#### AIM OF THE EXERCISE
If a line of the listing contains the string "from", return that line.

#### DATA PROVIDED
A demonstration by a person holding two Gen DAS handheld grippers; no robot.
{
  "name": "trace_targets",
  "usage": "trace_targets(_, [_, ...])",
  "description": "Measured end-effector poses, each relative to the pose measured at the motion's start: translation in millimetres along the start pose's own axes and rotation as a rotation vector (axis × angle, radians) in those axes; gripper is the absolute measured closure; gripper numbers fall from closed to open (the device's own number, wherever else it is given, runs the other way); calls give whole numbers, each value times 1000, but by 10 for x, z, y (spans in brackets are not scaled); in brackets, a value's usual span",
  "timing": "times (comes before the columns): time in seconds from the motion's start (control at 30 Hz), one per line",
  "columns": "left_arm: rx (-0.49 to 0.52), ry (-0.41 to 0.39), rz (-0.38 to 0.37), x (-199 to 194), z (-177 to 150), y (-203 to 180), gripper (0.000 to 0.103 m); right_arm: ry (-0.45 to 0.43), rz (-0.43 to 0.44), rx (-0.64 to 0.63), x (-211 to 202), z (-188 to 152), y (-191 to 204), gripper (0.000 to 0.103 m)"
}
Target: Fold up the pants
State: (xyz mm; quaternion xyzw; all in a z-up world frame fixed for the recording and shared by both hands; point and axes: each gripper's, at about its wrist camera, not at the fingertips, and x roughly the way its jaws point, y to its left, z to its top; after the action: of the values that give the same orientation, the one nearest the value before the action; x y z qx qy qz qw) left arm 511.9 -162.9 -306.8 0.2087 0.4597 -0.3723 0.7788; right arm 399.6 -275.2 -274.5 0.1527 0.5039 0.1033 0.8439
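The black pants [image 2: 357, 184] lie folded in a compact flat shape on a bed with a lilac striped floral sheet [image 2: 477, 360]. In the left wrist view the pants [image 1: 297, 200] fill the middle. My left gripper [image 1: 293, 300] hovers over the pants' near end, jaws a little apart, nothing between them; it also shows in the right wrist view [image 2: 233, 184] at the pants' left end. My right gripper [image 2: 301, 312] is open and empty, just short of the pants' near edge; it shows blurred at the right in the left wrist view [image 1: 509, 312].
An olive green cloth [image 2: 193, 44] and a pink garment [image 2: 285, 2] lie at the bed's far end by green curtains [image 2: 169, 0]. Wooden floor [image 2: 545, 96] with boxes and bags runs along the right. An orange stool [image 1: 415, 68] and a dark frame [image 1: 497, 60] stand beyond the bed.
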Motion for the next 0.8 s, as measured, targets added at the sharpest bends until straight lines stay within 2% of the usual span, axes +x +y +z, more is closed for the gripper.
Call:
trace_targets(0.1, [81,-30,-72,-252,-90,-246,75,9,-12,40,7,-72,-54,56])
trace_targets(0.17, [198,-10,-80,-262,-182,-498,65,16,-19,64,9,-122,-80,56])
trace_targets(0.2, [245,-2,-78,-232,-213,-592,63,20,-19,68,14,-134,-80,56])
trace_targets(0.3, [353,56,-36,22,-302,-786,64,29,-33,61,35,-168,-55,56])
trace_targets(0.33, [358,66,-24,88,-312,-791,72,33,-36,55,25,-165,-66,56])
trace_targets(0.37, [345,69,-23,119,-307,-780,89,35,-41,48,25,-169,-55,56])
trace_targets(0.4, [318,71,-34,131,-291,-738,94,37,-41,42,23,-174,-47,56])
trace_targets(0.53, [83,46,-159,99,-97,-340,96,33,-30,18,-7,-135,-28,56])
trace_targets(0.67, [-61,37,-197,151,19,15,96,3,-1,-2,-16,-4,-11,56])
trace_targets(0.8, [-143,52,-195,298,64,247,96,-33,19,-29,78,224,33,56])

#### SOLUTION
  "description": "Measured end-effector poses, each relative to the pose measured at the motion's start: translation in millimetres along the start pose's own axes and rotation as a rotation vector (axis × angle, radians) in those axes; gripper is the absolute measured closure; gripper numbers fall from closed to open (the device's own number, wherever else it is given, runs the other way); calls give whole numbers, each value times 1000, but by 10 for x, z, y (spans in brackets are not scaled); in brackets, a value's usual span",
  "timing": "times (comes before the columns): time in seconds from the motion's start (control at 30 Hz), one per line",

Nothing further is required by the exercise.